Son long séjour dans l’île de Man, au milieu des pêcheurs et des ouvriers, l’avait habituée à leurs brutales querelles dont le motif même est souvent insignifiant. Que de fois il lui était arrivé d’apaiser ces colères, ces griseries bestiales, provoquées par le gin, qu’un simple mot faisait tomber comme une bulle de savon qui crève !

Liette étant parvenue à couper le fil de leur discussion, les fumées de l’ivresse, en se dissipant légèrement, permirent deux hommes de comprendre ce qu’on leur demandait. Sans répliquer, mais en se regardant encore de travers, ils fermèrent leurs couteaux ouverts dans leur main menaçante, se dirigèrent vers la porte et disparurent.

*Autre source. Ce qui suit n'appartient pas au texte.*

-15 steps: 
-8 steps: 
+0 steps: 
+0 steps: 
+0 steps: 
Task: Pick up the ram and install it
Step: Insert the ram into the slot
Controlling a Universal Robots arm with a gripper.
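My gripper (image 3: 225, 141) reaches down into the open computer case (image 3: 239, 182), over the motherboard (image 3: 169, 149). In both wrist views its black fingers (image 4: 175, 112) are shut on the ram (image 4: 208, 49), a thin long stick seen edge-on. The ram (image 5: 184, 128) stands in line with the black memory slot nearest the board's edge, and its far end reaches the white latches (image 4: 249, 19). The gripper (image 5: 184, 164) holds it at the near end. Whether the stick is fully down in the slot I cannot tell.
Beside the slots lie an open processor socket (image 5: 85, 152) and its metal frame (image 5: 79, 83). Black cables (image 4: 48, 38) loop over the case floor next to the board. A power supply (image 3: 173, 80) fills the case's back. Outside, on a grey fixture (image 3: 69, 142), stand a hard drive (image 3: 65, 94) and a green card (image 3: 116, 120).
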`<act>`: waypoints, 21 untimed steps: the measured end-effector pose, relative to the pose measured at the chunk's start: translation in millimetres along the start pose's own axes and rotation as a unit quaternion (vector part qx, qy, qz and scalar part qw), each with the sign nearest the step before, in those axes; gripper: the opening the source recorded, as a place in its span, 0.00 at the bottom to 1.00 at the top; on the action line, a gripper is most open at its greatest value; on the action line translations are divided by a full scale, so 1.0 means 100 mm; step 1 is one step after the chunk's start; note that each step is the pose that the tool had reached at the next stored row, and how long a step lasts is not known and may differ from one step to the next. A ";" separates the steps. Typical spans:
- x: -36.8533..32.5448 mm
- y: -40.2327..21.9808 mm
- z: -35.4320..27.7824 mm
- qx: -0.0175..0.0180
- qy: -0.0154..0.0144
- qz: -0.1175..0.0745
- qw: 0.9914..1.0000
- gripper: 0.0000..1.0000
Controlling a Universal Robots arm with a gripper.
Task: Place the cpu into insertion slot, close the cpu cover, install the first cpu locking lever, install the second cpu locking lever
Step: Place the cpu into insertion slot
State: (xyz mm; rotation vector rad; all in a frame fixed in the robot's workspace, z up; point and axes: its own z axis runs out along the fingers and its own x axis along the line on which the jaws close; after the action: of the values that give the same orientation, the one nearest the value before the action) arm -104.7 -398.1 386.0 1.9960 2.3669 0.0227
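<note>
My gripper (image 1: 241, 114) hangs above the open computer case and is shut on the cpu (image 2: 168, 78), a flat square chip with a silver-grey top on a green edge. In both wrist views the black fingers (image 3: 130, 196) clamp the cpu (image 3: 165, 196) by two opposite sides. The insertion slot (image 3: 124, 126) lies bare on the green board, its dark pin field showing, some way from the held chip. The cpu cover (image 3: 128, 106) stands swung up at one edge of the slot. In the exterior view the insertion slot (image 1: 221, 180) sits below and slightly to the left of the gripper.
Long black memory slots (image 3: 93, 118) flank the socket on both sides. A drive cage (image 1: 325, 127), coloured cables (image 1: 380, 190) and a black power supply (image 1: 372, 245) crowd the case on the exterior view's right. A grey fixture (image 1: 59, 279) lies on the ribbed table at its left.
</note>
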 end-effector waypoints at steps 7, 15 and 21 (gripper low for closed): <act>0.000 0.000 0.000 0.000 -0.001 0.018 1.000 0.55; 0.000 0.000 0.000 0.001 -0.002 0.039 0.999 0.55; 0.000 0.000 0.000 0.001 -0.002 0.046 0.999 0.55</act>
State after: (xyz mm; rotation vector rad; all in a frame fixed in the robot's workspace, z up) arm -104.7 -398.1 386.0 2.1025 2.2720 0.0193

Les soldats, et la grosse aubergiste que la colère des matelots avait épouvantée, entourèrent Liette pour la complimenter de son sang-froid et de sa peu commune énergie. Mais elle, lasse et ennuyée, leur fit signe qu’elle désirait être seule, et la brave femme l’emmena dans sa cuisine.

« Que puis-je vous offrir, lui demanda-t-elle avec empressement, pour vous remercier du grand service que vous venez de me rendre ?

— Ah ! dit Liette, que l’épuisement rendait alors défaillante, donnez-moi à manger, car je meurs de faim.

— Avec plaisir et tout de suite », reprit obligeamment l’hôtelière. Elle mit aussit%ot une nappe blanche sur une petite table qu’elle plaça non loin de la cheminée, puis elle servit à Liette un bon repas, arrosé de vin, auquel la pauvre fille fit le plus grand honneur.

Lorsque plus tard, restaurée, séchée, complètement remise et près de s’endormir tranquille dans un lit blanc, au premier étage de cette demeure hospitalière, Liette se félicita d’avoir porté ses pas errants vers la colère et la haine, puisqu’elles s’étaient changées, pour elle, en un doux bien-être, le premier qu’elle connût depuis de longues années. Elle envoya ensuite son souvenir vers les brumes anglaises, à Lottie et à Harris… puis, le cœur plein d’espoir, elle s’endormit enfin.